The Board then repeats its holding from Matter of M-E-V-G- that the determination of whether a social group is cognizable “is a fact-based inquiry made on a case-by-case basis, depending on whether the group is immutable and is recognized as particular and socially distinct in the relevant society.”
Third, the Board declined to define the outer boundaries of what kind of family ties would be required, because they said this was a clear case: “the respondent, a son residing in his father’s home, as being a member of the particular social group comprised of his father’s immediate family.”
Fourth, the BIA held that just being in a group isn’t enough. The applicant still has to prove they would be “targeted because of the family relationship.” And the membership in the family must be “at least one central reason” for the persecution – it can’t play a “minor role” in the persecutor’s motive.
The Board offered an example that would meet its new standard: “It is clear that nexus would be established based on family membership where a persecutor is seeking to harm the family members because of an animus against the family itself” and gave the example of the Bolshevik assassination of Czar Nicholas II and his wife and children after he abdicated the throne in 1917.
The Board gave a second example that would meet its standard: “where the family status is connected to another protected ground, particularly where there is a political motive, aside from dynastic succession, that is intertwined with or underlies the dispute.” Under that example, the child of a politician might be persecuted not because of the child’s own political opinion but because she simply belongs to that family.
Finally, the Board gave examples where family membership would not be enough – such as where the persecutor targeted not only the applicant’s family but everyone else, not because of animus toward the family as a group. The BIA referenced the Eighth Circuit’s decision last year in Cambara-Cambara v. Lynch, 837 F.3d 822 (8th Cir. 2016), where the court had concluded there was “no proof that the criminal gangs targeted members of the family because of family relationships, as opposed to the fact that, as prosperous businessmen, they were obvious targets for extortionate demands.”

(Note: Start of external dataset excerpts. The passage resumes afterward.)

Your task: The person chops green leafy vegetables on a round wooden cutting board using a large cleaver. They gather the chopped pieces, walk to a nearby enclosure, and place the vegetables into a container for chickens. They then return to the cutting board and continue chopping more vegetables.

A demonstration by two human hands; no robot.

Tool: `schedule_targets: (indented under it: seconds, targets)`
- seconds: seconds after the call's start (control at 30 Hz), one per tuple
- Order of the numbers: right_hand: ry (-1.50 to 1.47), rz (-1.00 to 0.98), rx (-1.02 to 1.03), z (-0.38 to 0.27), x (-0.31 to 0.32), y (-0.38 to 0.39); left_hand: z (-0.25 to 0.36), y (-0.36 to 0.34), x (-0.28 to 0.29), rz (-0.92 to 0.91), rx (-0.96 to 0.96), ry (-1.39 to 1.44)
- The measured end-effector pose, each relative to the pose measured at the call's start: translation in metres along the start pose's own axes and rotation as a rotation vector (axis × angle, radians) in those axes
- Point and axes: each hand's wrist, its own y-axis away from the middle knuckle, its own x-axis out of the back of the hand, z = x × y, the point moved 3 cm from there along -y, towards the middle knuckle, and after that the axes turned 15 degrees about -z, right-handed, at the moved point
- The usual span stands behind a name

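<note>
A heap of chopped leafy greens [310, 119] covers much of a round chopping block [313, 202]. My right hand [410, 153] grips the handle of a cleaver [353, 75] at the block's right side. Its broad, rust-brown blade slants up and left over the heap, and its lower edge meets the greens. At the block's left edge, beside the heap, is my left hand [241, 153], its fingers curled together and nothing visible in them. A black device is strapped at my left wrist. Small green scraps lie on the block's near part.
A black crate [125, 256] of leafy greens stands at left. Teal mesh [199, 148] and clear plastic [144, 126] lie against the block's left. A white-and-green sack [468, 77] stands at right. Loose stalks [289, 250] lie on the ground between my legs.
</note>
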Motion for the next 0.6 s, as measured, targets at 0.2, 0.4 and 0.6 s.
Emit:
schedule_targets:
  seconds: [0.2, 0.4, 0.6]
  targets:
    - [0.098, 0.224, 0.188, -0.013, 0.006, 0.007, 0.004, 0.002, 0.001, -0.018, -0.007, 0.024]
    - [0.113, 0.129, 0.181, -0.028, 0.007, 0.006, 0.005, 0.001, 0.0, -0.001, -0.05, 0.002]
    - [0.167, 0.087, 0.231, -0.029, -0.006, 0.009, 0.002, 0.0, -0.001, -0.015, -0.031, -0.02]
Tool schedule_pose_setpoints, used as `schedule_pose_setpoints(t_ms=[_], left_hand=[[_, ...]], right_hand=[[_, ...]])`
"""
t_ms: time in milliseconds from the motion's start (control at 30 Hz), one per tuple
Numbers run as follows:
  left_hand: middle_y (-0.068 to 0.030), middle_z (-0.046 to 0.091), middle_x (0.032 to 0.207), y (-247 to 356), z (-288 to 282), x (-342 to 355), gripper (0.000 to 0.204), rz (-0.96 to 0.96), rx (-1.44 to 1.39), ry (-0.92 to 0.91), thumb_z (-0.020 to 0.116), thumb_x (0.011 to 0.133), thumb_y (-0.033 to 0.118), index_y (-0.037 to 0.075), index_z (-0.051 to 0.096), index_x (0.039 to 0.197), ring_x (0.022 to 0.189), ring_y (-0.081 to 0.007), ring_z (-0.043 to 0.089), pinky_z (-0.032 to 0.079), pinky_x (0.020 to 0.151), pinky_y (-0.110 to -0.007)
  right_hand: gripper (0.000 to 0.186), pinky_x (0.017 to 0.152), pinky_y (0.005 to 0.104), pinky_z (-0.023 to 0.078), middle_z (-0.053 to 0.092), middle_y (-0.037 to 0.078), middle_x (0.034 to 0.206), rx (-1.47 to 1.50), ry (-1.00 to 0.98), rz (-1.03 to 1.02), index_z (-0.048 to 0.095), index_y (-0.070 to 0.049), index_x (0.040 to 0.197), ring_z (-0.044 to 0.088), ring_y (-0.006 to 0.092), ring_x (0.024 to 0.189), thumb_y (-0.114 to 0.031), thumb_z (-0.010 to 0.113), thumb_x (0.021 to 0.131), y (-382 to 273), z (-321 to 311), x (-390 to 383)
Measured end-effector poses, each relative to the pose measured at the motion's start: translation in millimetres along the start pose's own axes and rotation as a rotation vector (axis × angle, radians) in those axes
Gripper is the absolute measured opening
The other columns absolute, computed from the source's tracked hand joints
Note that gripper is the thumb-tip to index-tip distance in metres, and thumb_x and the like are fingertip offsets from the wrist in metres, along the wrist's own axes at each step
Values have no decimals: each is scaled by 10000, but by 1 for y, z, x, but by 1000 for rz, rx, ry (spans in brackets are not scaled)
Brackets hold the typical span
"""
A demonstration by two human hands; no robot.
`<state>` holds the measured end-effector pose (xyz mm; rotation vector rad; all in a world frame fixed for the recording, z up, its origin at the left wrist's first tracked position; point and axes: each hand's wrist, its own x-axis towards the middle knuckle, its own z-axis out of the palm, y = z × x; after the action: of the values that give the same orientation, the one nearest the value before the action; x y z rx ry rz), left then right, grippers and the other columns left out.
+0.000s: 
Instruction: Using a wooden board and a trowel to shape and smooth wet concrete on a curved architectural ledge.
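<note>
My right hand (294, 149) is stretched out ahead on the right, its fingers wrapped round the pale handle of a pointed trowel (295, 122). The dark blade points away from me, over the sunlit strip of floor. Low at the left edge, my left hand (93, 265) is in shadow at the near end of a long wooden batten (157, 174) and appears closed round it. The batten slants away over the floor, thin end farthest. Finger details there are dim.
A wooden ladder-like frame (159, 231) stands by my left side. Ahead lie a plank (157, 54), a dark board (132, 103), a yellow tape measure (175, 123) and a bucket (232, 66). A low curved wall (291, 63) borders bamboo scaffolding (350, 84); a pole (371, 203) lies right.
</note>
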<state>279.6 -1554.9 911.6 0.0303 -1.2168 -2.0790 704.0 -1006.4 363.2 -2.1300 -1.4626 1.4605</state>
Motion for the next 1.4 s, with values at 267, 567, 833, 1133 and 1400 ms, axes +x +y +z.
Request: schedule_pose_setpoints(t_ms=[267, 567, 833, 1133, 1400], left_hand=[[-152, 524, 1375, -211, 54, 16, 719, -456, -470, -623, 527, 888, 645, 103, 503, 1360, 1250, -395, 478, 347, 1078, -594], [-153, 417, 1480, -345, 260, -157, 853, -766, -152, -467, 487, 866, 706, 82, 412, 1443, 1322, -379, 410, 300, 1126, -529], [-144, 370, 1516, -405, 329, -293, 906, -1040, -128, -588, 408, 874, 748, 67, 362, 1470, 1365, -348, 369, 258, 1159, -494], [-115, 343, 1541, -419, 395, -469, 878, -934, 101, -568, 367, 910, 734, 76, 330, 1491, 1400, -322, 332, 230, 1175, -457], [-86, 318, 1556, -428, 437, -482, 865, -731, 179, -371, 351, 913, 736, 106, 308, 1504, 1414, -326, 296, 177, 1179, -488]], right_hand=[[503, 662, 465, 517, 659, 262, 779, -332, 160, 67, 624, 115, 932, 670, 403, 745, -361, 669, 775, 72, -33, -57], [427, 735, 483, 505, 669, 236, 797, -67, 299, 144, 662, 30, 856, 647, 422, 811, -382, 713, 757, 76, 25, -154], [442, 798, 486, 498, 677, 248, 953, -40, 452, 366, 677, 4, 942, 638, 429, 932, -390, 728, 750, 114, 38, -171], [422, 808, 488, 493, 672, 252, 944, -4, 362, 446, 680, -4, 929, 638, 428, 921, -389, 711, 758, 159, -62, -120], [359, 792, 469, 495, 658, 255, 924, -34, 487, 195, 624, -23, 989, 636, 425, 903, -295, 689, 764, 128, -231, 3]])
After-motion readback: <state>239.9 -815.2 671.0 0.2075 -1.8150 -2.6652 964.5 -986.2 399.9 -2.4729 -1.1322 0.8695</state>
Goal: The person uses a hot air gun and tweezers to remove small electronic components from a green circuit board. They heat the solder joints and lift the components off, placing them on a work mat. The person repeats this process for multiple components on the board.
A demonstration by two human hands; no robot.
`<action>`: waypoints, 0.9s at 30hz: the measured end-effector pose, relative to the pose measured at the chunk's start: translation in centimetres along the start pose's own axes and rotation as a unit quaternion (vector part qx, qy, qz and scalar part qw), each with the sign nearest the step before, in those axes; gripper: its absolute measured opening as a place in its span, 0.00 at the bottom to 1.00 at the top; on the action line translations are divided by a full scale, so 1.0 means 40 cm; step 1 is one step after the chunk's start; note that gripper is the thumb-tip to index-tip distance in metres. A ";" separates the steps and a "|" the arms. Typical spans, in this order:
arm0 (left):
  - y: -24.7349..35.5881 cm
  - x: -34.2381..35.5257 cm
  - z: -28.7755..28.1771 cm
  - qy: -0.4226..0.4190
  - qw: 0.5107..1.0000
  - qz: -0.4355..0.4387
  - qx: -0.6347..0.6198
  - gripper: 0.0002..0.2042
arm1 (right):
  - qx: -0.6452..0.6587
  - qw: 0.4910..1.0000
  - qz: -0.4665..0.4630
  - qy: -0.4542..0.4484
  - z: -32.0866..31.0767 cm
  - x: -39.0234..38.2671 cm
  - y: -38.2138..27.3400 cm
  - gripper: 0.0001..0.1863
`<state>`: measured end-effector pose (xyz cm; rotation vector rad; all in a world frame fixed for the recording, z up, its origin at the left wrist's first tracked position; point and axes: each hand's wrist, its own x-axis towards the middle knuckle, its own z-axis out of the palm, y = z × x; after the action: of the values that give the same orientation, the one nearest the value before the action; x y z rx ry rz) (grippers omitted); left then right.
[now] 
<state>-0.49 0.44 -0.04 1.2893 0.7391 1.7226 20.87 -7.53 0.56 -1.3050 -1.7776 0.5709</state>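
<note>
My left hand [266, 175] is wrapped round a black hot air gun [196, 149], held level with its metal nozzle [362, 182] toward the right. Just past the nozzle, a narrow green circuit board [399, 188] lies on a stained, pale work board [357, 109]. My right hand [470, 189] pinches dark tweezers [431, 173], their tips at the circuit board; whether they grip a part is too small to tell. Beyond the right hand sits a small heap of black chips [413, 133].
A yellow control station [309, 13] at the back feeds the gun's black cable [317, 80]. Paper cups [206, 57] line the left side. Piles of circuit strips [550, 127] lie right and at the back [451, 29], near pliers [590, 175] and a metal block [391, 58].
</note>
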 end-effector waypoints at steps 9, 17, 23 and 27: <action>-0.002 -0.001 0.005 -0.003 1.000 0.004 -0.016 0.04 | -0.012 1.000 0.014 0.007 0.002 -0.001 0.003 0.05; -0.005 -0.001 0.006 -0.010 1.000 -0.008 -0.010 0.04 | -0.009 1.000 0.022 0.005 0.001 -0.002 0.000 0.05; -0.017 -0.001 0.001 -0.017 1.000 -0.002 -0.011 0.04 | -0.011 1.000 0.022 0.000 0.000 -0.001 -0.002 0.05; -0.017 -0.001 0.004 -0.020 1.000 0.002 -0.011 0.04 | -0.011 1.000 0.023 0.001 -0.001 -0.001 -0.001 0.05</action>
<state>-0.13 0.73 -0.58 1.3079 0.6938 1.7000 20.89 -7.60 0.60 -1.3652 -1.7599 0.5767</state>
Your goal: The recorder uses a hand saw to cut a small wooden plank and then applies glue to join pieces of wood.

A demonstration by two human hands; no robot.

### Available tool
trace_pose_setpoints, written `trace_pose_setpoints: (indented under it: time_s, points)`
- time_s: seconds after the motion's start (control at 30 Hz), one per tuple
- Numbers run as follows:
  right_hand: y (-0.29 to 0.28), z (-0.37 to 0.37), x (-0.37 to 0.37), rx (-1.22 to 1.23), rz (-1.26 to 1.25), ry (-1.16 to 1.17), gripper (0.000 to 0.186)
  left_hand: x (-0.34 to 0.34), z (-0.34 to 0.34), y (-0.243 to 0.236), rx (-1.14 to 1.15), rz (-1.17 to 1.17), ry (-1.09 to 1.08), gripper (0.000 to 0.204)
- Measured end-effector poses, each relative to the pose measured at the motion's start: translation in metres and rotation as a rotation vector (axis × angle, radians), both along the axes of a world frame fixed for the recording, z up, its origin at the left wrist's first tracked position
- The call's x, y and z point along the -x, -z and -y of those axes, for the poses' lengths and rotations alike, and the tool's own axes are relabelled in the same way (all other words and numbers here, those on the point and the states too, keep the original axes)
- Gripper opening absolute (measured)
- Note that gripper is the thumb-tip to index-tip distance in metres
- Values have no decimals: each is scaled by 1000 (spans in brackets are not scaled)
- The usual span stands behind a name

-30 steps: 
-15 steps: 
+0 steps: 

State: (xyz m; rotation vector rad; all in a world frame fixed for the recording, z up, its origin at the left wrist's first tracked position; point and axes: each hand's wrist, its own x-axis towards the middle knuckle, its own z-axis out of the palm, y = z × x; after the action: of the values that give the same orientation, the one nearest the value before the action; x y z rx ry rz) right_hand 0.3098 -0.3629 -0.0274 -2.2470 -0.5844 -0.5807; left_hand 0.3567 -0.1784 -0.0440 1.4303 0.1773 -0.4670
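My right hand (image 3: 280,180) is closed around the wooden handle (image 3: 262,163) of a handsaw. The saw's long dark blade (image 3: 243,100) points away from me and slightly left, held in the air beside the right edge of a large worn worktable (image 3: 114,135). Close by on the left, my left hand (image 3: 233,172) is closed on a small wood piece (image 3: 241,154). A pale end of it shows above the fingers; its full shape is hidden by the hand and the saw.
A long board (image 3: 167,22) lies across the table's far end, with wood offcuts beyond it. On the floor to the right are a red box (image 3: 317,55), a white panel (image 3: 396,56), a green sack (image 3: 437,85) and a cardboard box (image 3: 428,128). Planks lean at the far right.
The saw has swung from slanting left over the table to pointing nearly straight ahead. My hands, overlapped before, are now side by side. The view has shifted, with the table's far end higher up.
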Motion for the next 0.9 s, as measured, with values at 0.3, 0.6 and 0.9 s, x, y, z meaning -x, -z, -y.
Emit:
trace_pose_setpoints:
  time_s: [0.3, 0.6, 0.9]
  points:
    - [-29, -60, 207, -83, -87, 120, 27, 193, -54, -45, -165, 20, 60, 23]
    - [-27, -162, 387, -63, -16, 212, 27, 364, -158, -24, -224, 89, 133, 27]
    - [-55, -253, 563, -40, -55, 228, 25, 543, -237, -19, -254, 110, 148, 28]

The task in these cases now is going to be the same as it has always been: if we can prove that the family membership was the actual reason for the persecution, under Matter of L-E-A- the person should be found eligible. The DHS will likely seek to prove the persecutor had a different motive (e.g. threats related to extortion or the paying of a “war tax” will be interpreted as a solely-pecuniary motive).
However, the BIA took an absolutely critical step today in publishing this decision and giving Immigration Judges solid, concrete guidance on how to make these determinations.
Final Thoughts
Unfortunately, although the BIA got the point of law correct, they reached an absurd conclusion denying asylum to the respondent in Matter of L-E-A-. The Board concluded that because all the cartel wanted to do was sell its drugs in the respondent’s father’s store, that the cartel must have targeted the respondent not because he was his father’s son but because he had access to the store. That’s silly. The store was owned and run by his father. They just happened to target the one store employee who was the child of the owner and persecuted him after the father said “no” to selling drugs at the store. And the Board says since the cartel later extorted his father for money, their entire motive must have been pecuniary. Silly silly silly.
For anyone litigating family-based asylum claims, it will be critical to focus testimony and evidence on motive. If the testimony and evidence is only that a persecutor targeted the applicant for payments, solely because they wanted more money, you will lose, no matter whether they did so to every member of the applicant’s family. This is where effectively lawyering and development of the record (and perhaps the use of expert witnesses) will become key.